North Korean nuclear weapons correspond to a large range of delivery vehicles for both strategic and tactical strikes. The first group includes Hwasong-type ICBMs, the liquid-fuel Hwasong-16 and the solid-fuel Hwasong-17 and Hwasong-18. Although the missiles were launched along a high-altitude trajectory, calculations show that they can reach the continental United States, and the range of the Hwasong-17 is 15,000 km. According to the Defence Intelligence Agency (DIA), it can be equipped with a super-heavy nuclear warhead or a warhead with multiple nuclear warheads.

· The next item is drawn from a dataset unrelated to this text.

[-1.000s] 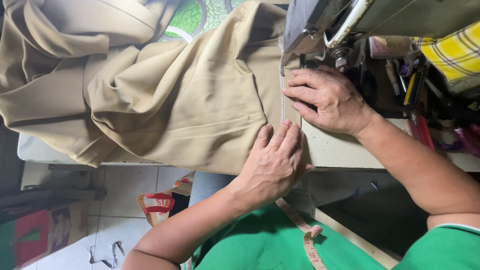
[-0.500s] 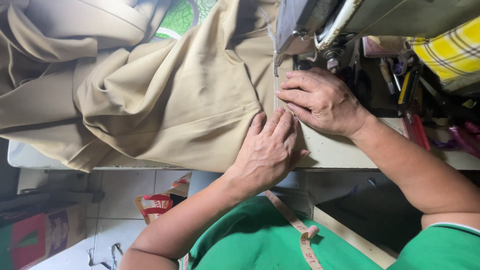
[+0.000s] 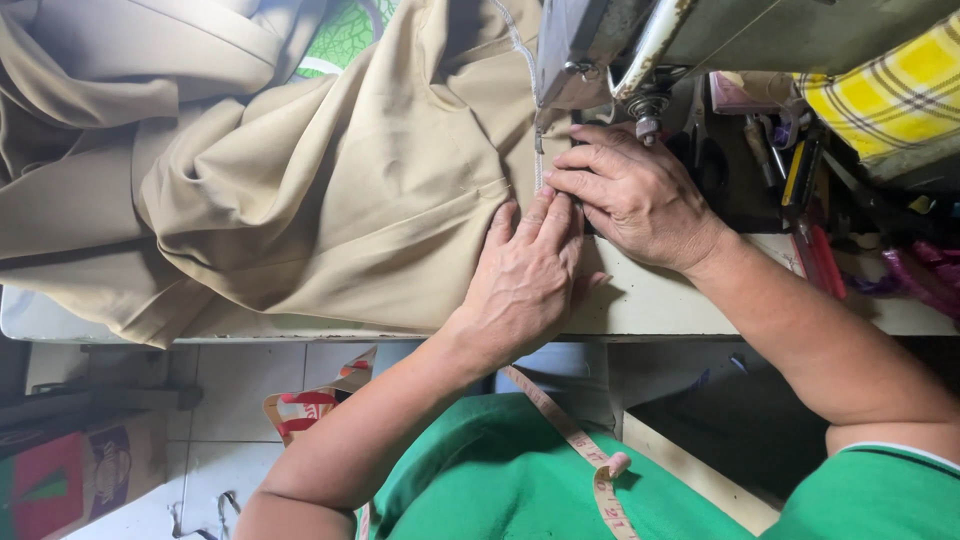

Not all experts accept the possibility that both North Korean ICBMs are capable of surviving re-entry into the Earth's atmosphere. However, the option of an atmospheric explosion at an altitude of 40-50 km is capable of damaging electronics over large areas, and it is also under consideration.

Moreover, in addition to ground-based launchers, North Korea is armed with at least one submarine, potentially equipped with Pukguksong missiles with a nuclear warhead. Launches from sites located under the surface of a lake were also tested.

The range of missiles designed to defeat nearby enemies such as the United States and South Korea is significantly more diverse. These include the Hwasal-1 and Hwasal-2 cruise missiles (range 1,500 and 2,000 km), including those which are launchable from a submarine, the Haeil underwater kamikaze drone, and a missile with a hypersonic glider, which is estimated to be capable of hitting Seoul within one or two minutes after launch. 

Among the short-range ballistic missiles, we note the KN-23 tactical missile systems, which have a range of 800 km (the so-called “Kimskander”) and the KN-24 systems, which have a range of over 400 km (the North Korean version of ATACMS), as well as the KN-25 ultra-large-calibre (600 mm) MLRS, which actually fires missiles with the intensity of a Katyusha rocket system, blurring the line between missile systems and multiple launch rocket systems.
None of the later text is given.